Exercise description. Repeat everything in the listing exactly, except for the images.

Supplied material.
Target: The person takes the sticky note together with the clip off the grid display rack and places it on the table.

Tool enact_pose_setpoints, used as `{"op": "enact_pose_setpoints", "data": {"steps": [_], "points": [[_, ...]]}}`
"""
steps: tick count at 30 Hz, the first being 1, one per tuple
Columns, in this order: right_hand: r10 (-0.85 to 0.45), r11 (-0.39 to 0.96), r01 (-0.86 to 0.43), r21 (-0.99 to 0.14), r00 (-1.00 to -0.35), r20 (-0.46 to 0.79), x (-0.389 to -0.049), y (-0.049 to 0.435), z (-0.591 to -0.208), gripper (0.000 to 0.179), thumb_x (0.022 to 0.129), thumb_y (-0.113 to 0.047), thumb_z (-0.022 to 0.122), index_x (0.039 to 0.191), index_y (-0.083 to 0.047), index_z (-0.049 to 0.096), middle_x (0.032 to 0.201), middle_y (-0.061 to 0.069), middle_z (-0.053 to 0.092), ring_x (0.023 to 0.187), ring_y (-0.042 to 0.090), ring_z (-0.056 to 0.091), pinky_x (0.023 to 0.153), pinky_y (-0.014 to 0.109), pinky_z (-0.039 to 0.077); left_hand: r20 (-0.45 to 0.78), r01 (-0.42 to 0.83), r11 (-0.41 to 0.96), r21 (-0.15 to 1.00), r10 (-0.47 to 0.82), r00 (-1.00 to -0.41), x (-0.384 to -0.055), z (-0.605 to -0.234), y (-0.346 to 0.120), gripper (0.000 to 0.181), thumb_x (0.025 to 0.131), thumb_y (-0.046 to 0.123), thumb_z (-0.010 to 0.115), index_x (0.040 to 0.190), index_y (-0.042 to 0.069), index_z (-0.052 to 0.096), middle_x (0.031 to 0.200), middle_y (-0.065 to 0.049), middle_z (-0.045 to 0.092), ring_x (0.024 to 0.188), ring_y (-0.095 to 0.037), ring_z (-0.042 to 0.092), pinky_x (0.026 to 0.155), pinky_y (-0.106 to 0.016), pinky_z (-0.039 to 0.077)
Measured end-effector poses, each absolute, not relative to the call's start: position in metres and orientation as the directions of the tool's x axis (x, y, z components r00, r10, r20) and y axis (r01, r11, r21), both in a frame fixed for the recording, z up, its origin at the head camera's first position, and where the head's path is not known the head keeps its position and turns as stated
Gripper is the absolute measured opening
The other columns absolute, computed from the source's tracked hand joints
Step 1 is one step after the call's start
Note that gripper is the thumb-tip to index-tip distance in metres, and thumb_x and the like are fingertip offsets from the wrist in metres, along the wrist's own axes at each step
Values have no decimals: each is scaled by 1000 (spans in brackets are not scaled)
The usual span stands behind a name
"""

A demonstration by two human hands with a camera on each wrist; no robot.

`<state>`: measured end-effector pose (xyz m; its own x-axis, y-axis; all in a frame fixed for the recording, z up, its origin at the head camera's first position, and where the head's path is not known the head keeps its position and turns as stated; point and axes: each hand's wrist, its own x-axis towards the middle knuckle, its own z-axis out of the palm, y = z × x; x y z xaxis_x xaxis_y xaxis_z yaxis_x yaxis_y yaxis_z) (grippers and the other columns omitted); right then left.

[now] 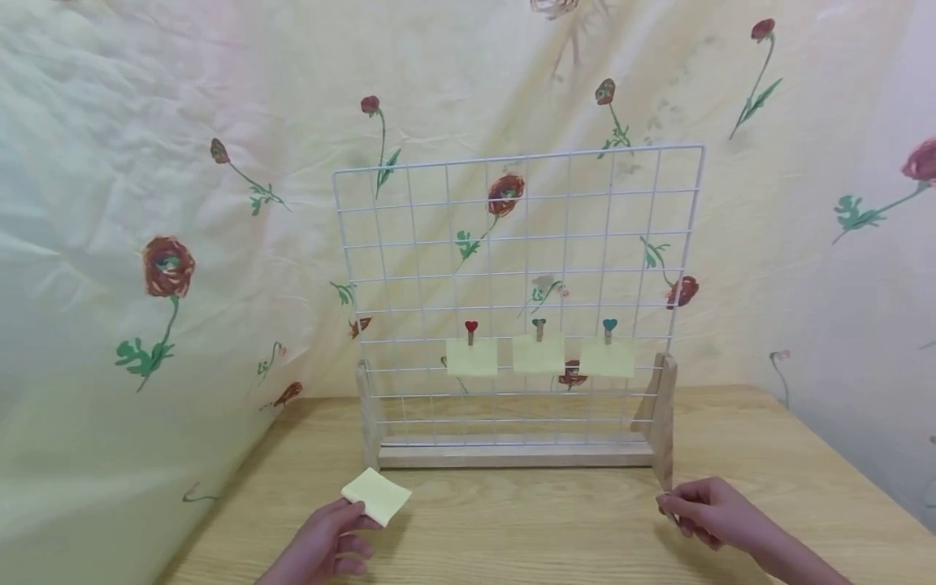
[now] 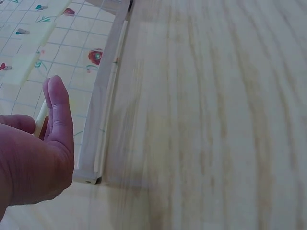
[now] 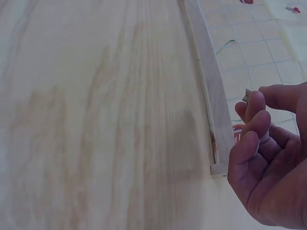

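Note:
My left hand pinches a pale yellow paper note between thumb and fingers, above the table and in front of the rack's left foot. In the left wrist view, only the note's edge shows between the fingers. My right hand pinches a small wooden clip near the right foot; its tip pokes out past the fingertips in the right wrist view, the rest hidden. On the white wire grid hang three yellow notes, held by clips with a red heart, a dark green heart and a blue heart.
The grid stands upright in a wooden base with two side feet. It rests on a light wood-grain table. Flower-printed cloth hangs behind and along the left and right sides.

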<state>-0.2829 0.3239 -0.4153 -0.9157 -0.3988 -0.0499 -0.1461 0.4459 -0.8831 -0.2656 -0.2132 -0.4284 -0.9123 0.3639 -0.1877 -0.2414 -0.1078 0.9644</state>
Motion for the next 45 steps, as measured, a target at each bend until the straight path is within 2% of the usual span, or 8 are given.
{"op": "enact_pose_setpoints", "data": {"steps": [10, 17, 19, 22, 26, 32, 40, 45], "points": [[-331, 528, -106, -843, -940, -88, -278, 336, -419, 37, 98, -28, 55, 81, 4, 63, 62, -3, 52, 48, 3, 40, 43, 16, 35, -234, -281, -122, 952, 304, -924, -259, -435, -219, 47, 98, 28, 52, 128, -7, 42, 97, 0, 69, 69, -8, 66, 65, -24, 57], [-287, 584, -86, -807, -952, -106, -276, 344, -427, 40, 96, -29, 57, 73, 4, 60, 56, -4, 50, 48, 4, 41, 42, 18, 36, -238, -290, -151, 945, 291, -927, -257, -441, -223, 50, 98, 27, 52, 131, -9, 39, 98, -3, 70, 69, -9, 68, 67, -25, 57], [-279, 597, -81, -798, -954, -111, -275, 346, -429, 39, 96, -29, 58, 72, 3, 61, 55, -4, 49, 47, 4, 41, 42, 19, 36, -239, -294, -162, 942, 290, -927, -256, -443, -223, 43, 98, 26, 51, 126, -6, 44, 95, -2, 71, 67, -9, 68, 65, -25, 57], [-266, 617, -72, -784, -956, -122, -274, 347, -430, 38, 95, -29, 58, 72, 0, 63, 55, -4, 49, 48, 5, 42, 42, 19, 36, -274, -334, -176, 926, 296, -915, -254, -446, -222, 32, 98, 25, 49, 115, -1, 56, 82, 0, 72, 63, -8, 68, 63, -23, 57], [-257, 632, -61, -773, -957, -135, -272, 349, -432, 38, 95, -30, 59, 71, 0, 63, 55, -4, 52, 49, 7, 45, 43, 19, 39, -321, -388, -192, 901, 304, -897, -251, -448, -221, 30, 99, 26, 47, 104, 4, 67, 71, 2, 71, 61, -8, 67, 62, -20, 56], [-253, 639, -68, -766, -959, -127, -270, 353, -437, 36, 94, -28, 60, 70, -1, 63, 58, -2, 56, 51, 9, 49, 44, 21, 43, -356, -412, -176, 894, 281, -891, -247, -450, -222, 33, 100, 26, 43, 103, 6, 69, 83, 3, 74, 66, -8, 67, 65, -20, 55], [-232, 655, -36, -754, -960, -156, -271, 356, -439, 33, 94, -30, 60, 72, -5, 65, 61, -3, 57, 52, 10, 50, 45, 22, 44, -373, -431, -171, 886, 287, -882, -245, -452, -225, 33, 100, 24, 42, 105, 1, 66, 89, 3, 74, 69, -8, 68, 66, -21, 54], [-214, 656, 2, -755, -959, -189, -271, 356, -439, 33, 94, -32, 60, 74, -7, 65, 61, -4, 57, 51, 9, 49, 45, 21, 42, -353, -419, -162, 894, 321, -879, -247, -458, -228, 38, 100, 26, 42, 115, -7, 57, 101, -7, 72, 88, -18, 70, 81, -34, 55]]}}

Solution to the problem.
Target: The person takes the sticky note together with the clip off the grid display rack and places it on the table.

Tool enact_pose_setpoints, used as `{"op": "enact_pose_setpoints", "data": {"steps": [_], "points": [[_, ...]]}}`
"""
steps: tick count at 30 Hz, the first being 1, one per tuple
Columns, in this order: right_hand: r10 (-0.85 to 0.45), r11 (-0.39 to 0.96), r01 (-0.86 to 0.43), r21 (-0.99 to 0.14), r00 (-1.00 to -0.35), r20 (-0.46 to 0.79), x (-0.389 to -0.049), y (-0.049 to 0.435), z (-0.591 to -0.208), gripper (0.000 to 0.179), thumb_x (0.022 to 0.129), thumb_y (-0.113 to 0.047), thumb_z (-0.022 to 0.122), index_x (0.039 to 0.191), index_y (-0.083 to 0.047), index_z (-0.049 to 0.096), middle_x (0.032 to 0.201), middle_y (-0.061 to 0.069), middle_z (-0.053 to 0.092), ring_x (0.023 to 0.187), ring_y (-0.042 to 0.090), ring_z (-0.056 to 0.091), pinky_x (0.023 to 0.153), pinky_y (-0.014 to 0.109), pinky_z (-0.039 to 0.077); left_hand: r20 (-0.45 to 0.78), r01 (-0.42 to 0.83), r11 (-0.41 to 0.96), r21 (-0.15 to 1.00), r10 (-0.47 to 0.82), r00 (-1.00 to -0.41), x (-0.384 to -0.055), z (-0.605 to -0.234), y (-0.346 to 0.120), gripper (0.000 to 0.181), thumb_x (0.025 to 0.131), thumb_y (-0.046 to 0.123), thumb_z (-0.010 to 0.115), index_x (0.040 to 0.190), index_y (-0.042 to 0.069), index_z (-0.052 to 0.096), middle_x (0.031 to 0.200), middle_y (-0.065 to 0.049), middle_z (-0.045 to 0.092), ring_x (0.024 to 0.188), ring_y (-0.095 to 0.037), ring_z (-0.042 to 0.092), pinky_x (0.026 to 0.155), pinky_y (-0.106 to 0.016), pinky_z (-0.039 to 0.077)
Measured end-effector poses, each absolute, not relative to the call's start: position in metres and orientation as the directions of the tool's x axis (x, y, z components r00, r10, r20) and y axis (r01, r11, r21), both in a frame fixed for the recording, z up, its origin at the head camera's first position, and where the head's path is not known the head keeps its position and turns as stated
Gripper is the absolute measured opening
The other columns absolute, computed from the source's tracked hand joints
Step 1 is one step after the call's start
Note that gripper is the thumb-tip to index-tip distance in metres, and thumb_x and the like are fingertip offsets from the wrist in metres, along the wrist's own axes at each step
Values have no decimals: each is scaled by 1000 (spans in brackets are not scaled)
The usual span stands behind a name
"""

A demonstration by two human hands with a camera on each wrist; no robot.

`<state>`: measured end-effector pose (xyz m; its own x-axis, y-axis; all in a frame fixed for the recording, z up, its origin at the head camera's first position, and where the head's path is not known the head keeps its position and turns as stated; point and axes: each hand's wrist, its own x-axis towards the middle knuckle, its own z-axis out of the palm, y = z × x; x y z xaxis_x xaxis_y xaxis_z yaxis_x yaxis_y yaxis_z) (grippers and the other columns omitted); right then left.

[now] 
[now] 
[now] 

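Note:
My left hand pinches a pale yellow paper note between thumb and fingers, above the table and in front of the rack's left foot. In the left wrist view, only the note's edge shows between the fingers. My right hand pinches a small wooden clip near the right foot; its tip pokes out past the fingertips in the right wrist view, the rest hidden. On the white wire grid hang three yellow notes, held by clips with a red heart, a dark green heart and a blue heart.
The grid stands upright in a wooden base with two side feet. It rests on a light wood-grain table. Flower-printed cloth hangs behind and along the left and right sides.
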
<state>-0.2829 0.3239 -0.4153 -0.9157 -0.3988 -0.0499 -0.1461 0.4459 -0.8831 -0.2656 -0.2132 -0.4284 -0.9123 0.3639 -0.1877 -0.2414 -0.1078 0.9644</state>
Motion for the next 45 steps, as measured, a target at each bend until the straight path is within 2% of the usual span, or 8 are given.
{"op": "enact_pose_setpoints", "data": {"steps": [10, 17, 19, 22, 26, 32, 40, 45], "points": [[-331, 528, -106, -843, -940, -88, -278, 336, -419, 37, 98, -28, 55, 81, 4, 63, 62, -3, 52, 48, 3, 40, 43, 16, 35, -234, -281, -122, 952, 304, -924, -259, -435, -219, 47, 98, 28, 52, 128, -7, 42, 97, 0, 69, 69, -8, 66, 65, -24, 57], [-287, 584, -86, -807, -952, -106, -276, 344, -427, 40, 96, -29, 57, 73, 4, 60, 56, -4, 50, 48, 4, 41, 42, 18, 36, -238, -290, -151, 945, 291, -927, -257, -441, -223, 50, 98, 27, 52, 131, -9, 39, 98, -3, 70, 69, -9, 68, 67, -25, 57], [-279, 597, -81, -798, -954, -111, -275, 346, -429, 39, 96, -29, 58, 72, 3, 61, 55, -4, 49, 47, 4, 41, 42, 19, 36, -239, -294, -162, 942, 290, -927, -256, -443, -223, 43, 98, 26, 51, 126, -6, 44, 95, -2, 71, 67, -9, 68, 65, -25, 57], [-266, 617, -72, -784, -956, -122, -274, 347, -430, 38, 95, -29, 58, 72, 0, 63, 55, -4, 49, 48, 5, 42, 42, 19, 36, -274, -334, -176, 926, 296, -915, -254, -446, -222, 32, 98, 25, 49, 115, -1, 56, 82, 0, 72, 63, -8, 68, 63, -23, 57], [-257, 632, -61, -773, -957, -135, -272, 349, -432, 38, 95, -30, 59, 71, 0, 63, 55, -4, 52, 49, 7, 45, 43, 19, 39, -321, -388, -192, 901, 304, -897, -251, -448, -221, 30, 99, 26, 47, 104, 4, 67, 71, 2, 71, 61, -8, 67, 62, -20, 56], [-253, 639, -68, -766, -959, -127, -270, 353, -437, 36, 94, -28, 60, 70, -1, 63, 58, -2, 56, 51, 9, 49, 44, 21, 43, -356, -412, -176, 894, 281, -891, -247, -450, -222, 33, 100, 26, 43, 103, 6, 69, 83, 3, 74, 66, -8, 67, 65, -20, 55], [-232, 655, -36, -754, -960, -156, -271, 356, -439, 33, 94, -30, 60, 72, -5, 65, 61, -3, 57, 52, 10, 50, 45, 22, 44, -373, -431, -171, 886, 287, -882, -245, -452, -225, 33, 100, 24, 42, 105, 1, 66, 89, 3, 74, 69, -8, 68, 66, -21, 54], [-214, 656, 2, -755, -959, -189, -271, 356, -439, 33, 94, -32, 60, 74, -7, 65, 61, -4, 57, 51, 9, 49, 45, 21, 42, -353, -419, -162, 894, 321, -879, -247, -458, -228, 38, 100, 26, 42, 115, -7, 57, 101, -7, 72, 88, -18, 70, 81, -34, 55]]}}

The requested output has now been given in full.